* **ACTIVITY**:
Repeat exactly the lines of the records below, starting at the line containing "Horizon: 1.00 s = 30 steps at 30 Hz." and ending at the line containing "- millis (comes". Leave the pictures out.
── LISTED RECORDS
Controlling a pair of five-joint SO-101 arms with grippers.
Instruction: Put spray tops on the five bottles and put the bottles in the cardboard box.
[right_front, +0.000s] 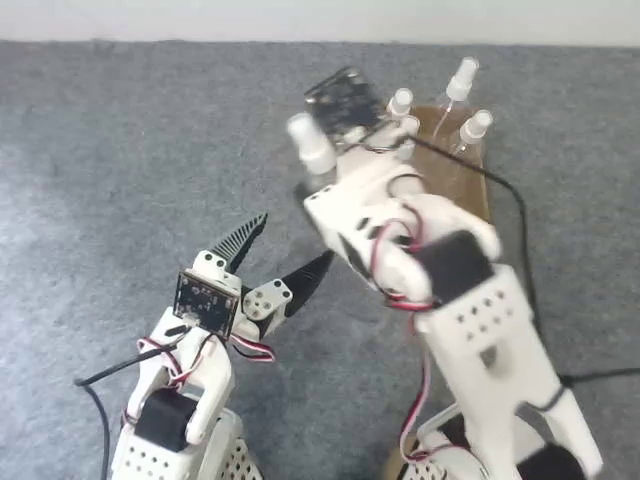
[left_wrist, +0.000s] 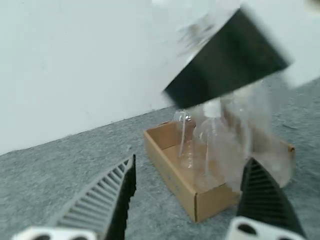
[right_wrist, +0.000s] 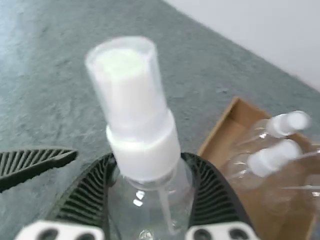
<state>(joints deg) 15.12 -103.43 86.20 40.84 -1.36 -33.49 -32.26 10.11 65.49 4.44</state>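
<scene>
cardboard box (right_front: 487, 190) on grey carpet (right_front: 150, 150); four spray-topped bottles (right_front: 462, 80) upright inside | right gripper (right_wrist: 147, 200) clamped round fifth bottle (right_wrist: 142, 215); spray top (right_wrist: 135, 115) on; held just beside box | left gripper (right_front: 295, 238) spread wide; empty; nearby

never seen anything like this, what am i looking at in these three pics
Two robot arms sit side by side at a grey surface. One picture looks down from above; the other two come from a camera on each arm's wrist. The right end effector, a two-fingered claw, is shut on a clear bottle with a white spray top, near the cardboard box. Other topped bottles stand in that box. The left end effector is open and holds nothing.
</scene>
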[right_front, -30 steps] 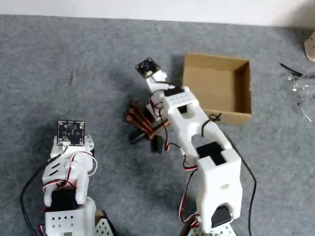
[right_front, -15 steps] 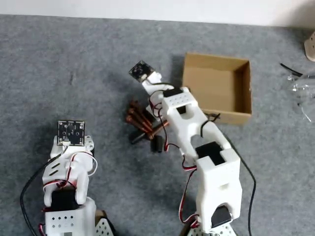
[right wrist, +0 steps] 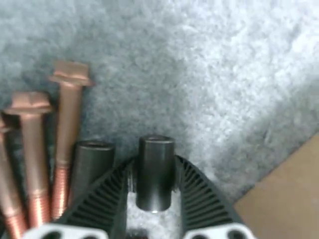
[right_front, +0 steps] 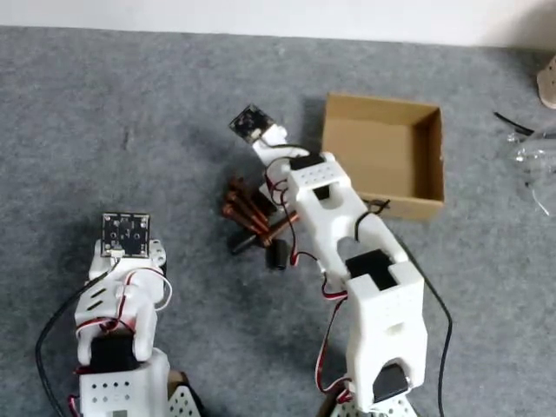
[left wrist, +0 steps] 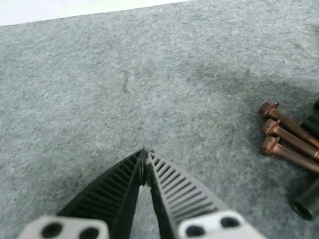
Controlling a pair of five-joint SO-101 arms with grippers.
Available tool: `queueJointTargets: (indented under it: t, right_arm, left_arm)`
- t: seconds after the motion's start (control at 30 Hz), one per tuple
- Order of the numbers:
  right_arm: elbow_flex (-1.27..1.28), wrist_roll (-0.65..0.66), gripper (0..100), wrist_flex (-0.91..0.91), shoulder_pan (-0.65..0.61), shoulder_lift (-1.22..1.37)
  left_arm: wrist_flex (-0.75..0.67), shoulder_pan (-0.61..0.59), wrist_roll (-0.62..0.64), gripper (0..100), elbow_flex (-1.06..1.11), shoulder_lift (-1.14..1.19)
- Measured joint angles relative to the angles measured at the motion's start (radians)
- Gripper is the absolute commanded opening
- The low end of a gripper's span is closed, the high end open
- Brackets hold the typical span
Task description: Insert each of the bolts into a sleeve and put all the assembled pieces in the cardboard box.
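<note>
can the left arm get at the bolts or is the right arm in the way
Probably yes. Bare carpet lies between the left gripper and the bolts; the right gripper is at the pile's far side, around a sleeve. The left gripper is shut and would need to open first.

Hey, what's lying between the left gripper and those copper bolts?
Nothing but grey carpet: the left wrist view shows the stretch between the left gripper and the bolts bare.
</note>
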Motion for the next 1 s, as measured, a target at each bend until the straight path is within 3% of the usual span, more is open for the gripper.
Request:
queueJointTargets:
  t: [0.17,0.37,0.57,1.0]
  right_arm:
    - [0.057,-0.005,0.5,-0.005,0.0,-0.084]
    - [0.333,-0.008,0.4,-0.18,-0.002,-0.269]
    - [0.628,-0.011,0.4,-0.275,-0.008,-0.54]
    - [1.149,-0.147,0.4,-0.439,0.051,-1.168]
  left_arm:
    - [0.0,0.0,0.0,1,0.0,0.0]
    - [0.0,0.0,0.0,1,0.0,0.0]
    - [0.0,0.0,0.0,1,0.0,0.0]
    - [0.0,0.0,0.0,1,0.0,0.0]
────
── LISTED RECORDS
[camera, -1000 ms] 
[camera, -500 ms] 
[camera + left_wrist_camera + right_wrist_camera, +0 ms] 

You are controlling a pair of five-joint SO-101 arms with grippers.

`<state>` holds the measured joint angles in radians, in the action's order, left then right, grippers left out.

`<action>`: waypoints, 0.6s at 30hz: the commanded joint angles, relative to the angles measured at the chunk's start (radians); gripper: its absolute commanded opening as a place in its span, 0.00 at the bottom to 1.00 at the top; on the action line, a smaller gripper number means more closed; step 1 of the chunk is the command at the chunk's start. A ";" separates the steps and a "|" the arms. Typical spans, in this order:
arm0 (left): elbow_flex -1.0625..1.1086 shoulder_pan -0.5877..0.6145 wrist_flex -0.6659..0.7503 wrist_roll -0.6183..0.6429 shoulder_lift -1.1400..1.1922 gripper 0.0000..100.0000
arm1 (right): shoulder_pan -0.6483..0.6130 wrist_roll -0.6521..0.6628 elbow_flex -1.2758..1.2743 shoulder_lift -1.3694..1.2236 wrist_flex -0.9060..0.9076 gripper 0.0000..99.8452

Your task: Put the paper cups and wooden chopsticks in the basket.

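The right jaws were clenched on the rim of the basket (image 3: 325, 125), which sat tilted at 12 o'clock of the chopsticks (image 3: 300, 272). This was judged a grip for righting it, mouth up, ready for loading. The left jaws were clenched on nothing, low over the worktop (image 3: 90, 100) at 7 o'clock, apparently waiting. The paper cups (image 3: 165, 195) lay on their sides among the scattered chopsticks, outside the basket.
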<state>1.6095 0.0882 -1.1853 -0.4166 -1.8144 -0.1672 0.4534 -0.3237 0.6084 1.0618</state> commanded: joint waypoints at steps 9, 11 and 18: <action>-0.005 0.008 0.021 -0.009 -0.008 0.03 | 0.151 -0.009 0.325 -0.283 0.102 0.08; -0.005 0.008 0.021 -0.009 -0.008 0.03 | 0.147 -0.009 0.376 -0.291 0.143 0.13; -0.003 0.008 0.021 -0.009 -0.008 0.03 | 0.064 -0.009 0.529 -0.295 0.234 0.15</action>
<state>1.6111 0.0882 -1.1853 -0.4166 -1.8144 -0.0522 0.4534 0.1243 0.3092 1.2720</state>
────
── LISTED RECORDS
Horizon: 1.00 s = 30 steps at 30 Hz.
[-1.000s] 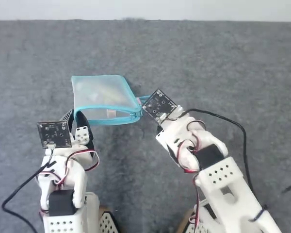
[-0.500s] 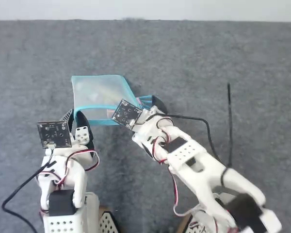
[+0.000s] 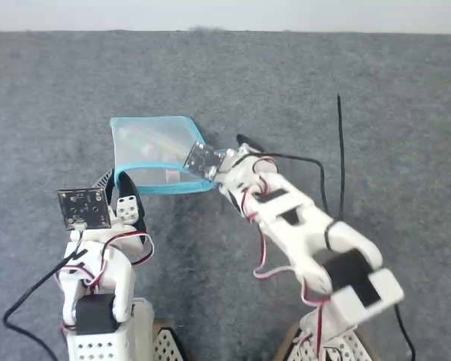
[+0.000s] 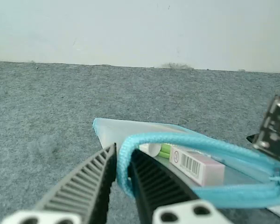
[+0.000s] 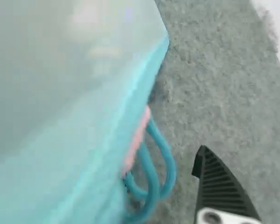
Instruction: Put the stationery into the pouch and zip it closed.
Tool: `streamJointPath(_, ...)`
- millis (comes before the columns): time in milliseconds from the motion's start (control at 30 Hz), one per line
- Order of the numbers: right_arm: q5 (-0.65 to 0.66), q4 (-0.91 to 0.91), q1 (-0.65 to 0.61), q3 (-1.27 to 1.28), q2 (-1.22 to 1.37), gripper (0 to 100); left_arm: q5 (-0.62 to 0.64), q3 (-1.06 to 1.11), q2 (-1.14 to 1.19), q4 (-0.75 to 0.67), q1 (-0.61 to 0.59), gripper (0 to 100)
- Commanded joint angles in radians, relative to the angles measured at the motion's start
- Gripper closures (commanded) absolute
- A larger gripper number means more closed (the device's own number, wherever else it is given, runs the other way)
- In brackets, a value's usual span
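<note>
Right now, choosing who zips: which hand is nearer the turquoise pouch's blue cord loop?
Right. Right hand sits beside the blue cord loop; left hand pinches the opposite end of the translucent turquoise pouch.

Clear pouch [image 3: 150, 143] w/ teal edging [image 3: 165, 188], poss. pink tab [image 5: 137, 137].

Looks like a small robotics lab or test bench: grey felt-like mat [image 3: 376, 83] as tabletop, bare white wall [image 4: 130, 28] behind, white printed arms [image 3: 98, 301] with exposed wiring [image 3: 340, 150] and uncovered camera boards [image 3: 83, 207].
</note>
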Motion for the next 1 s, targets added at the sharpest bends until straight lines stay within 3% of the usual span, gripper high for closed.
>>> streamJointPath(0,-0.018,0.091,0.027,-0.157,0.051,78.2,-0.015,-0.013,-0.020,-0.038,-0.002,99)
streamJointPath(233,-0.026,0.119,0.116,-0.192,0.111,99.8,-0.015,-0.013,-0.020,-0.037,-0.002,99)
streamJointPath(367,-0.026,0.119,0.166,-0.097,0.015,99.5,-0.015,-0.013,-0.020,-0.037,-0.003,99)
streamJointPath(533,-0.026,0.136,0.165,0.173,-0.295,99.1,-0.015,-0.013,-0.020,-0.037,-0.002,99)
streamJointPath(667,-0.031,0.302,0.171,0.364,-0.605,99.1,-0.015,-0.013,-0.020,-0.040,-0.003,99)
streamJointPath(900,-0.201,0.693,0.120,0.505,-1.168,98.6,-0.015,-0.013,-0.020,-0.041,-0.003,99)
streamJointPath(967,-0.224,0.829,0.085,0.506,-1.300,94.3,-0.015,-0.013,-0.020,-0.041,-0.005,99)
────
* **EXERCISE RESULT**:
Horizon: 1.00 s = 30 steps at 30 Hz.
[-1.000s] 
[-0.500s] 
[+0.000s] 
[+0.000s] 
[+0.000s] 
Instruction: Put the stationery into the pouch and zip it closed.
Tool: `streamJointPath(_, ...)`
- millis (comes before the columns): time in milliseconds from the motion's start (control at 30 Hz), one per line

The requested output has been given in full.